■ Activity: Line by line, retype the material below exactly, from its first line up to and including the one holding "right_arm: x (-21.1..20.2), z".

-.-.-

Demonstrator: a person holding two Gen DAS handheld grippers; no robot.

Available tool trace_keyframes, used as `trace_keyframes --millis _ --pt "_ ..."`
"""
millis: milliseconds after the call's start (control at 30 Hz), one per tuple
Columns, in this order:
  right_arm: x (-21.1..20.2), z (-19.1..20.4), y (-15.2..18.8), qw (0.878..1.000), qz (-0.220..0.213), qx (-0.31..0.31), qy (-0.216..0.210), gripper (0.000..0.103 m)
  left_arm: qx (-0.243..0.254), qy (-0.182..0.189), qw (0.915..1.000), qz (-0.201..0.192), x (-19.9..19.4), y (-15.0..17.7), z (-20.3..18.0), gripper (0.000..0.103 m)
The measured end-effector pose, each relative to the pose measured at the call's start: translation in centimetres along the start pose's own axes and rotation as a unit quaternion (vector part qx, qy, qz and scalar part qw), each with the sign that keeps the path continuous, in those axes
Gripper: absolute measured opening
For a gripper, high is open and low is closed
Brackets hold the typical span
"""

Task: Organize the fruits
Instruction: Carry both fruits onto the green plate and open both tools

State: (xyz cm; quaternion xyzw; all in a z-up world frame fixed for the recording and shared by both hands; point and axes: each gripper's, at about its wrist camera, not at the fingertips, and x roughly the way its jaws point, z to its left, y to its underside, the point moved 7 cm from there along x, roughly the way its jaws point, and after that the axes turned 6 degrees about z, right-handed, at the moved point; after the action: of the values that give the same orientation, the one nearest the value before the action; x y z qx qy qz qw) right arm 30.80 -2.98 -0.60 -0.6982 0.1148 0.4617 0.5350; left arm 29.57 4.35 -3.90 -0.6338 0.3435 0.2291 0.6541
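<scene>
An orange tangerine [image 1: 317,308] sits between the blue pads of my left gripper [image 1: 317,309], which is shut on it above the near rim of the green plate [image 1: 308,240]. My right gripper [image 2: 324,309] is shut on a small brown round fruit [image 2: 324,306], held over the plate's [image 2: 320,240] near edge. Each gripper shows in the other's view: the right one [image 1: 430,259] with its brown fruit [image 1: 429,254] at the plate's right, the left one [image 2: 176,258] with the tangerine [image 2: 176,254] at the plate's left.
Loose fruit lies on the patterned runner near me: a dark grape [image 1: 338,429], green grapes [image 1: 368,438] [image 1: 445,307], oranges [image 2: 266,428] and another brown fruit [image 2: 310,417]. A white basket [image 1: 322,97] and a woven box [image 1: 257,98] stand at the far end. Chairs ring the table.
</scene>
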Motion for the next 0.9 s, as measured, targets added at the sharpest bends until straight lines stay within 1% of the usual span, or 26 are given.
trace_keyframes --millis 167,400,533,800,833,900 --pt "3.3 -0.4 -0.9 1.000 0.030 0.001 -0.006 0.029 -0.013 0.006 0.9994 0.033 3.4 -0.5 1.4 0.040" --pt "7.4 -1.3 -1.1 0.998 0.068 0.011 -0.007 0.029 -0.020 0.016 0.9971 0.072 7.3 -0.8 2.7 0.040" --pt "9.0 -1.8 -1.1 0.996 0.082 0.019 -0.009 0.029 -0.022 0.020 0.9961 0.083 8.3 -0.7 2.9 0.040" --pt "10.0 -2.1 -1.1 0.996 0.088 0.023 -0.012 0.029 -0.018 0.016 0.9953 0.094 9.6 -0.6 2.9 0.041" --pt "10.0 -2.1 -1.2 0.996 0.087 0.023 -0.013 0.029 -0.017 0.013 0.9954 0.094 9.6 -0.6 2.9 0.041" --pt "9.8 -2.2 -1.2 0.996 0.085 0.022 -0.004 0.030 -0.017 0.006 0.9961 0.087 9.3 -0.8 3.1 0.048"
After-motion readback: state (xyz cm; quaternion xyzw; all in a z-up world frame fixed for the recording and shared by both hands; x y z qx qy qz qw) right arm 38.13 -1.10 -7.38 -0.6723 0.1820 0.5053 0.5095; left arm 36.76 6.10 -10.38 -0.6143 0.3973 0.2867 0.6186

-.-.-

■ Task solution:
Demonstrator: a person holding two Gen DAS handheld grippers; no robot.

Available tool trace_keyframes, used as `trace_keyframes --millis _ --pt "_ ..."`
"""
millis: milliseconds after the call's start (control at 30 Hz), one per tuple
Columns, in this order:
  right_arm: x (-21.1..20.2), z (-19.1..20.4), y (-15.2..18.8), qw (0.878..1.000), qz (-0.220..0.213), qx (-0.31..0.31), qy (-0.216..0.210), gripper (0.000..0.103 m)

The response to this exercise is now finished.